- TASK BRIEF
Would you output the entries below only from the line containing "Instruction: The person" through the line containing "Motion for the", exactly as they stand and with both ends included?

- Stored entries
::::::
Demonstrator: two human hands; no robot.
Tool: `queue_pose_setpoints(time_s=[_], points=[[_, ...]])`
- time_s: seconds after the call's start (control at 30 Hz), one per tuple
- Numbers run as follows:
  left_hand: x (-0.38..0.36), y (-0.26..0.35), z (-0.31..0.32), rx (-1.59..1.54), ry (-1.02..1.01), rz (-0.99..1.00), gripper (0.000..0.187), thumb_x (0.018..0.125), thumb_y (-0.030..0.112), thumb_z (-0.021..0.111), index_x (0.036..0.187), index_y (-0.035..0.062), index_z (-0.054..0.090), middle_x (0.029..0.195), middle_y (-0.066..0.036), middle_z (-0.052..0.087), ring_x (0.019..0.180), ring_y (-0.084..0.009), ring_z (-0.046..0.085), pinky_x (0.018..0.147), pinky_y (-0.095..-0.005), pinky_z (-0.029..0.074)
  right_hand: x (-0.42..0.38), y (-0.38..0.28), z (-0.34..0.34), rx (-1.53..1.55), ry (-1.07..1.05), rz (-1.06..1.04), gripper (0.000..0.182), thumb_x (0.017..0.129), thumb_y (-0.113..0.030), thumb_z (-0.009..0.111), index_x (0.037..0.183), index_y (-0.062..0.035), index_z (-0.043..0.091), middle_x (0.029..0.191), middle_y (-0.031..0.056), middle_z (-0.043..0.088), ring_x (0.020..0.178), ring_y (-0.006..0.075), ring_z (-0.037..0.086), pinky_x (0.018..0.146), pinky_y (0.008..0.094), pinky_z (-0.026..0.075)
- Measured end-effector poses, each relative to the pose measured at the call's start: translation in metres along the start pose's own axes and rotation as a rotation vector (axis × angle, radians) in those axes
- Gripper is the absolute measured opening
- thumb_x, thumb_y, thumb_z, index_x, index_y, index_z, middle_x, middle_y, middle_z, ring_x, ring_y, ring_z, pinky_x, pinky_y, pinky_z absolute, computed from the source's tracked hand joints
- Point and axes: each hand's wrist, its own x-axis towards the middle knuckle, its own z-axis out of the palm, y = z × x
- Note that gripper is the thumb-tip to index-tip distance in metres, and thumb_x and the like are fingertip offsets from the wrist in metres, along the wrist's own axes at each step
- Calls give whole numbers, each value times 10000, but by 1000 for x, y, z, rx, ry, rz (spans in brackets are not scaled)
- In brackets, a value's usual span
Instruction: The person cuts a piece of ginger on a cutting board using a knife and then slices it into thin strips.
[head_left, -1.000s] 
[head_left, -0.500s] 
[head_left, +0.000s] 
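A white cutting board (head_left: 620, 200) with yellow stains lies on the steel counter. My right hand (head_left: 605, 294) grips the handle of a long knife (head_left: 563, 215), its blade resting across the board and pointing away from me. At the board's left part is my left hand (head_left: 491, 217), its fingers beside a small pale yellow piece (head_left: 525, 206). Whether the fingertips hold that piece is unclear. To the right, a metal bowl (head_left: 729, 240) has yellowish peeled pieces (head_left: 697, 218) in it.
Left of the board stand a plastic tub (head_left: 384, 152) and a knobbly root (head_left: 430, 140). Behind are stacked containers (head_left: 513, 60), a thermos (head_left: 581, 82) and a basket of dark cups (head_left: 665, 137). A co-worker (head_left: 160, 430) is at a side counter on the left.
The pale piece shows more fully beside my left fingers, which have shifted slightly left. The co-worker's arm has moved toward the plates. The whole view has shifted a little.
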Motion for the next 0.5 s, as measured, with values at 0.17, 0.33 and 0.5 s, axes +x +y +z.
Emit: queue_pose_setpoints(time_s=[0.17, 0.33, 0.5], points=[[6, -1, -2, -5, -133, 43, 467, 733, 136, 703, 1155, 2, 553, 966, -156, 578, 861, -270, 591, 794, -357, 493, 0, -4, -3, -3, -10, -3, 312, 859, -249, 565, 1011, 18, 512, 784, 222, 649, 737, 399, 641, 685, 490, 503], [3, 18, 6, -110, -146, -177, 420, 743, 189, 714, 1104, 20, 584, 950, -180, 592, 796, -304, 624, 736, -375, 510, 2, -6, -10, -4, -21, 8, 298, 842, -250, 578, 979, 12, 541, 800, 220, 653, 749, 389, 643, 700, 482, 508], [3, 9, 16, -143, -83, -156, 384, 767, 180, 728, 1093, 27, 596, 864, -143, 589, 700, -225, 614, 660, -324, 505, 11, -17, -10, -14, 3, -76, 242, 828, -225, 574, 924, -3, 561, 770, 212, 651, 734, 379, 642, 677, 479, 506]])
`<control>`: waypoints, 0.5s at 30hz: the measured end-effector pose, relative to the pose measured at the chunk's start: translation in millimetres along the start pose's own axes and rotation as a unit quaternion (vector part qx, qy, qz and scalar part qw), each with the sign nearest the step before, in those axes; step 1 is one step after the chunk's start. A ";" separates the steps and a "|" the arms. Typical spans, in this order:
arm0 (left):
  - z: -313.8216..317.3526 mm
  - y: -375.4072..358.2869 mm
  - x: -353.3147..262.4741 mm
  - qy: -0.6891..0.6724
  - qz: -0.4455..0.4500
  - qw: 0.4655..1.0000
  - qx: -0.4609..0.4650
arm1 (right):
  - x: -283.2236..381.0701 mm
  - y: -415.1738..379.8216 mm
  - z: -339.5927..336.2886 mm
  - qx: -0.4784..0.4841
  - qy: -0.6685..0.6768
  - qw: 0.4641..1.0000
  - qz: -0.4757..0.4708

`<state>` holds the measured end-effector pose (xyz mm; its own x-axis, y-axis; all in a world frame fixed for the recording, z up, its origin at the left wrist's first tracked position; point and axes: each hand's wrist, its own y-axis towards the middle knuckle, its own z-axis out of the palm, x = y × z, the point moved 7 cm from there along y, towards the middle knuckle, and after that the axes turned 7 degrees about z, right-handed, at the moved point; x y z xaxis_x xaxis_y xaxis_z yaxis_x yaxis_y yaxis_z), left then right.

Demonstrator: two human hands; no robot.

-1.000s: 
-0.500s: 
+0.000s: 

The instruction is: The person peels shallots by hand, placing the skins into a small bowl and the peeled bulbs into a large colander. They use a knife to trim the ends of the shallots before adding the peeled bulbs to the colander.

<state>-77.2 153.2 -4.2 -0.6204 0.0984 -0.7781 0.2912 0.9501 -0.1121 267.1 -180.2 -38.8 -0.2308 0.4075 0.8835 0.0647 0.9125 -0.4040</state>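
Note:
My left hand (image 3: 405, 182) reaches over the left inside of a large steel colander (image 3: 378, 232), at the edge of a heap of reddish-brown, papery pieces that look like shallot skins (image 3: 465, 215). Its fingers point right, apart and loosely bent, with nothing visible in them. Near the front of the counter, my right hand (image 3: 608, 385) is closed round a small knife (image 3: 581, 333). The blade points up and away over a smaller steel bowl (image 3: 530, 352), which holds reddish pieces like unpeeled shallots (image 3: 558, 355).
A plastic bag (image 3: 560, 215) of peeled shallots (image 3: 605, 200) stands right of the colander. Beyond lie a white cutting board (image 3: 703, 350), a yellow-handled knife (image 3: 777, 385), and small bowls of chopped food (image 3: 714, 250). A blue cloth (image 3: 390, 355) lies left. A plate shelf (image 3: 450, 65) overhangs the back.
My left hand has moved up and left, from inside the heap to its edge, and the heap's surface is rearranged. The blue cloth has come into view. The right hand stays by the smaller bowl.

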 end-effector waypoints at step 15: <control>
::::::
- RESPONSE FOR THIS EXERCISE
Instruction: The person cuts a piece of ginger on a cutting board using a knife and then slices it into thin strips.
[head_left, -1.000s] 
[head_left, -0.500s] 
[head_left, +0.000s] 
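A white cutting board (head_left: 620, 200) with yellow stains lies on the steel counter. My right hand (head_left: 605, 294) grips the handle of a long knife (head_left: 563, 215), its blade resting across the board and pointing away from me. At the board's left part is my left hand (head_left: 491, 217), its fingers beside a small pale yellow piece (head_left: 525, 206). Whether the fingertips hold that piece is unclear. To the right, a metal bowl (head_left: 729, 240) has yellowish peeled pieces (head_left: 697, 218) in it.
Left of the board stand a plastic tub (head_left: 384, 152) and a knobbly root (head_left: 430, 140). Behind are stacked containers (head_left: 513, 60), a thermos (head_left: 581, 82) and a basket of dark cups (head_left: 665, 137). A co-worker (head_left: 160, 430) is at a side counter on the left.
The pale piece shows more fully beside my left fingers, which have shifted slightly left. The co-worker's arm has moved toward the plates. The whole view has shifted a little.
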Motion for the next 0.5 s, as measured, with values at 0.17, 0.33 and 0.5 s, axes +x +y +z.

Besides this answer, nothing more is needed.